Work item:
A verbatim reproduction of the lines below, from the line containing "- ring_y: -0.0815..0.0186" through the line containing "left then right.", both ends included, is the whole required output.

Dataset content:

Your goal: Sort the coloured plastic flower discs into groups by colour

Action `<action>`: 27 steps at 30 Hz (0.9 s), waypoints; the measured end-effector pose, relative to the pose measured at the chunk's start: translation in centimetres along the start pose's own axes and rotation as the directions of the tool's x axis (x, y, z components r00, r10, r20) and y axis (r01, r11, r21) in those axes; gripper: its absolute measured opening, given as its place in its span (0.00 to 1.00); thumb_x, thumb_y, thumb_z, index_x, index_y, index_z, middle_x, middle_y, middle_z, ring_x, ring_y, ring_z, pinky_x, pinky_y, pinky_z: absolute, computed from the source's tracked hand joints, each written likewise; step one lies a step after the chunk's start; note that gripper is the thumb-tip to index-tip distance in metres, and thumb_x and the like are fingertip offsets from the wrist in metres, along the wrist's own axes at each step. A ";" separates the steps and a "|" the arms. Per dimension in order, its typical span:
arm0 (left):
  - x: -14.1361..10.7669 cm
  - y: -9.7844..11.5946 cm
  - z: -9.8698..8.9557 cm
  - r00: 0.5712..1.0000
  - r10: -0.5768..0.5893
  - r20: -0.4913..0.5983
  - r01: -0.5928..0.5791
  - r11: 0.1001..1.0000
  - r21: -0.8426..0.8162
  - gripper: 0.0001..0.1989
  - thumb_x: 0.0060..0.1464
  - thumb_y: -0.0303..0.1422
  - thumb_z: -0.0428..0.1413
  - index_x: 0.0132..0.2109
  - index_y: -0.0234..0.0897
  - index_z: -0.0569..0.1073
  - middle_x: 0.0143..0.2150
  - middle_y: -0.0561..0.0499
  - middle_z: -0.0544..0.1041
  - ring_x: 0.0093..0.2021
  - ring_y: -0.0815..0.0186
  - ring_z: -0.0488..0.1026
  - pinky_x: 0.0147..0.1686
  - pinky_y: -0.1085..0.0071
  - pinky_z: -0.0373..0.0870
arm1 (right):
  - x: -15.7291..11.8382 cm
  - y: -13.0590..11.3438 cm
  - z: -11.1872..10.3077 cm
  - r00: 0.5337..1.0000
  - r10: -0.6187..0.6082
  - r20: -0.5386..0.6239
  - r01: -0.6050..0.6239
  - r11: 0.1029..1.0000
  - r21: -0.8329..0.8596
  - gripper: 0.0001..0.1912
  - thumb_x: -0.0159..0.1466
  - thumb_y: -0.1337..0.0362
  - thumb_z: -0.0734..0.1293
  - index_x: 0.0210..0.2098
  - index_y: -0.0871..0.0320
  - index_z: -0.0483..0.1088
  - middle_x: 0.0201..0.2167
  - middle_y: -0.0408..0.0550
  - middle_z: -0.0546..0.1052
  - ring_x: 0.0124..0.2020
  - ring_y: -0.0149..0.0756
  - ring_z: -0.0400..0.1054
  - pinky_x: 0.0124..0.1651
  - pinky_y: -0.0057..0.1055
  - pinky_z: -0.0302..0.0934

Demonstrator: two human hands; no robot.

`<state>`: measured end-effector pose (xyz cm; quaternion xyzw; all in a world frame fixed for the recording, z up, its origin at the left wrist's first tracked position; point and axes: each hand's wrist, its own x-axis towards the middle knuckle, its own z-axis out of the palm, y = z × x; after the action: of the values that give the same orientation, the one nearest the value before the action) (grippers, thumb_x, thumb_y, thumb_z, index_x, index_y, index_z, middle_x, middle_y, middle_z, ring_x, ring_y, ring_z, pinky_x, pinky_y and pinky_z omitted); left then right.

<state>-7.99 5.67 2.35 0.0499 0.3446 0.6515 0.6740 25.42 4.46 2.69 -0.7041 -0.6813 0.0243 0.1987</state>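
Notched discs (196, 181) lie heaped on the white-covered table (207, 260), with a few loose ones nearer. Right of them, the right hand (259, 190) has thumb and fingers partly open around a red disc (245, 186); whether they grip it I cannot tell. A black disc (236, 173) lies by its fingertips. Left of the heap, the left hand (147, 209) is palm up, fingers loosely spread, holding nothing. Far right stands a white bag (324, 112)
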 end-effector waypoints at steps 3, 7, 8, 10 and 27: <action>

Result of the exercise:
  - ring_y: -0.0815..0.0186
  - ring_z: -0.0488..0.1026
  - pinky_x: 0.0147..0.1686
  - pinky_y: -0.1085..0.0071
  - pinky_z: -0.0373..0.0870
arm1 (right):
  - x: -15.7291..11.8382 cm
  - y: -13.0590..11.3438 cm
  - z: -11.1872..10.3077 cm
  - r00: 0.5337..1.0000
  - r10: -0.6187..0.6082
  - r20: -0.5386..0.6239
  - r01: -0.6050..0.6239
  - r11: 0.1029..1.0000
  - r21: -0.8329..0.8596
  - gripper: 0.0001..0.1912
  - thumb_x: -0.0159..0.1466
  - thumb_y: -0.1337..0.0362
  - thumb_z: -0.0734..0.1293
  - index_x: 0.0210..0.2098
  - index_y: -0.0871..0.0320
  - index_z: -0.0483..0.1088
  - middle_x: 0.0201..0.2167
  - middle_y: -0.0408..0.0550
  - middle_z: -0.0546..0.1052
  - ring_x: 0.0124..0.2020
  - ring_y: -0.0149..0.0756
  - ring_z: -0.0400..0.1054
  - pinky_x: 0.0124..0.1651
  - pinky_y: -0.0057..0.1055
  - pinky_z: -0.0302..0.0934

Demonstrator: two human hands; no robot.

`<state>`: measured end-effector pose (xyz cm; quaternion xyzw; all in a world frame fixed for the recording, z up, its origin at the left wrist's first tracked position; point and axes: each hand's wrist, its own x-axis towards the middle knuckle, its own z-axis out of the palm, y = z × x; after the action: of the values that give the same orientation, the one nearest the value before the action) (grippers, thumb_x, thumb_y, thumb_z, index_x, index_y, index_z, middle_x, middle_y, middle_z, ring_x, ring_y, ring_z, pinky_x, pinky_y and pinky_z omitted); left then right.

What the answer needed to say has been said.